6. The heat dissipation device of claim 1, further comprising at
least one container for accommodating the cooling substance,
wherein the at least one container has an opening, the at least one
hole of the at least one first substrate is in communication with
the opening, so that the cooling substance flows into the at least
one hole through the opening of the container.
7. The heat dissipation device of claim 6, further comprising: a
circulation pipeline connecting the container, so that the cooling
substance flows therein; a pump located on the circulation
pipeline, for providing kinetic energy required by the cooling
substance during flowing; and a plurality of heat dissipation fins
located on the circulation pipeline, for dissipating heat of the
cooling substance.
8. The heat dissipation device of claim 6, further comprising a
connection pipeline and a pump, wherein the number of the
semiconductor device is plural, the number of the first substrate
is plural, and the number of the container is plural, each of the
semiconductor devices is disposed on each of the first substrates,
each of the first substrates is disposed on each of the containers,
the connection pipeline connects the containers, and the pump is
located on the connection pipeline for providing kinetic energy
required by the cooling substance during flowing.

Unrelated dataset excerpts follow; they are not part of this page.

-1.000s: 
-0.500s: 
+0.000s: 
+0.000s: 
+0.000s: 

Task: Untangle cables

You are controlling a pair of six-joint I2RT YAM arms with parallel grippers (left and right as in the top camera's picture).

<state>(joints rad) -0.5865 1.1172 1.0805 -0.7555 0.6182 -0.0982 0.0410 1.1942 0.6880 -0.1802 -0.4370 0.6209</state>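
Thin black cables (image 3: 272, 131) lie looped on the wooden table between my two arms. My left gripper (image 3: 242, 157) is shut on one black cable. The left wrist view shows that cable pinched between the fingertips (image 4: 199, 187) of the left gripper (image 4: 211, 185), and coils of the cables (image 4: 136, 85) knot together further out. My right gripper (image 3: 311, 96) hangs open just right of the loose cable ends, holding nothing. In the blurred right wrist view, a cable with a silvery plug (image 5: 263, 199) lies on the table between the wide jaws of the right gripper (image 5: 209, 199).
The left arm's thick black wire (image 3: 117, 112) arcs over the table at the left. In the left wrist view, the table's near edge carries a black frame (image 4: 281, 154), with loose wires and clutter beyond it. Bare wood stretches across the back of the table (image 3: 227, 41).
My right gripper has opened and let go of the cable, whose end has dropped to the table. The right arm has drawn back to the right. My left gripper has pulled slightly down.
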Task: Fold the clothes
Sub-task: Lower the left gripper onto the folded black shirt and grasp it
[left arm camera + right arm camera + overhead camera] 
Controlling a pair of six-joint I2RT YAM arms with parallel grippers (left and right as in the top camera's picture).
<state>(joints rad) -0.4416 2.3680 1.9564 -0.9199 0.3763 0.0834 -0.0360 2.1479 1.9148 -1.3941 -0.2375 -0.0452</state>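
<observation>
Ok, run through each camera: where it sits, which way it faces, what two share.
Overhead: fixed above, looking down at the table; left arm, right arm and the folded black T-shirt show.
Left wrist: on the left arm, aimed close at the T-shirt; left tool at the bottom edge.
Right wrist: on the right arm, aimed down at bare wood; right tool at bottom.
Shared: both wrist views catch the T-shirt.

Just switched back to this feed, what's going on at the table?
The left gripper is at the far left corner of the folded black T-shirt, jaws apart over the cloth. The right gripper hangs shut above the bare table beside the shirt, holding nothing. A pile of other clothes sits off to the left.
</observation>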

9. The heat dissipation device of claim 6, further comprising: a
base plate having a center groove, an inlet slot and an outlet
slot, wherein the inlet slot and the outlet slot are in
communication with the center groove.
10. The heat dissipation device of claim 6, wherein the container
is a base plate having a bending long trench, and the heat
dissipation device comprises a plurality of semiconductor devices
arranged on the first substrate by means of array.
11. The heat dissipation device of claim 1, further comprising at
least one soaking device, wherein the at least one soaking device
comprises at least one soaking device opening in communication with
the at least one hole; the cooling substance absorbs the heat of
the at least one semiconductor device so as to form a vapor to flow
in the at least one soaking device.
12. The heat dissipation device of claim 11, wherein the at least
one soaking device comprises a shell body and a capillary
structure, the capillary structure is located at inner sidewalls of
the shell body to define a hollow accommodation space, the at least
one soaking device opening penetrates through the shell body and
the capillary structure to be in communication with the hollow
accommodation space, so that the vapor formed by the cooling
substance flows in the hollow accommodation space, thereby forming
heat exchange with the external environment through the shell body,
and condenses into liquid state cooling substance.
13. The heat dissipation device of claim 12, wherein the at least
one soaking device further comprises at least one protrusion
portion, the at least one protrusion portion corresponds to the at
least one first substrate and has the at least one soaking device
opening, the capillary structure and the hollow accommodation space
extend into the at least one protrusion portion.
14. The heat dissipation device of claim 12, wherein the at least
one soaking device further comprises a plurality of fin portions,
the capillary structure and the hollow accommodation space extend
into the fin portions.
15. The heat dissipation device of claim 12, further comprises a
plurality of heat dissipation fins connected to an outer sidewall
of the shell body of the at least one soaking device.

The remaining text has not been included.